In this video, we show how to create box plots and summary statistics using the Distribution platform in JMP for the Impurity data.
To start, we select Distribution from the Analyze menu.
We select Impurity for Y, Columns, and click OK. We select Stack from the top red triangle next to Distributions to change the layout to horizontal.
By default, you see a histogram and box plot, quantiles, and summary statistics for Impurity.
Histograms are described in another demonstration, so we’ll focus on the other output that is provided.
Let’s start with the box plot.
Recall that the lower end of the box in the box plot is the first quartile, the line in the box plot is the median, and the upper end of the box is the third quartile. The distance between the first and third quartiles is called the interquartile range, or IQR, and the lines drawn from either end of the box are called whiskers.
Two other pieces of information displayed with the outlier box plot are the sample mean and a measure called the shortest half.
The center of the diamond is the sample mean. In this example, we see that the mean is slightly higher than the median.

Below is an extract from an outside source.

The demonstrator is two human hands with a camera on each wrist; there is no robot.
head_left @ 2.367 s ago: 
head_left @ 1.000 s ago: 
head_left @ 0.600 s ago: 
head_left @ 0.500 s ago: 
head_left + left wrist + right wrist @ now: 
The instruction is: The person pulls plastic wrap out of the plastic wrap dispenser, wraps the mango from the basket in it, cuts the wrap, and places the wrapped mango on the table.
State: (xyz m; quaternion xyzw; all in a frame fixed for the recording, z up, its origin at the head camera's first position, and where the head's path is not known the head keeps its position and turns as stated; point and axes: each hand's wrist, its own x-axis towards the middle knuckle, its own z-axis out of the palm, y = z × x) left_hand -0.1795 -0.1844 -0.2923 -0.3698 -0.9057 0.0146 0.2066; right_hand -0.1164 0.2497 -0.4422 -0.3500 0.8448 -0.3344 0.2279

This is an indication that the distribution is somewhat skewed.
The tips of the diamond define a confidence interval for the mean. You learn about confidence intervals in the Decision Making with Data module.
The shortest half shows the densest region of the data. This shows where the “tightest” grouping of 50% of the observations fall. Notice that the shortest half corresponds to the tallest bars in the histogram.
Let’s take a look at the default summary statistics that are reported.
The Quantiles report includes the minimum, maximum, median, quartiles, and quantiles (or percentiles) in different increments.
We can right-click on the values in this table and select Format Column to change the data format for the values that are displayed. For example, we might want to show only three decimal places for the quantiles, and also for the summary statistics. It might make sense to do this if we have only a few significant digits.
We can also change the default quantile increments displayed in the Quantiles report or request custom quantiles using red triangle options. For example, to set quantile increments, we select Display options from the red triangle next to Impurity, and then enter the quantile increment value. To display quantiles in increments of 10%, we enter 0.1.
We’ll repeat these steps and select Revert to default quantiles to show the original quantile values.
The Summary Statistics table reports the mean, along with several other measures.
We can add other summary statistics to this report. To add statistics, click the red triangle next to Summary Statistics and select Customize Summary Statistics.
A variety of measures for shape, centering, and spread of the distribution are available.
Here, as an example, we select N Missing and click OK. We can see that none of the values for Impurity are missing.
Note that, if we prefer different percentile increments each time we run the analysis, or if we’d like different summary statistics to display by default, we can set preferences. To do this, we go to File then Preferences (or JMP then Preferences on a Mac). We select Platforms from the Preference Group and select Distribution or Distribution Summary Statistics from the Platforms list.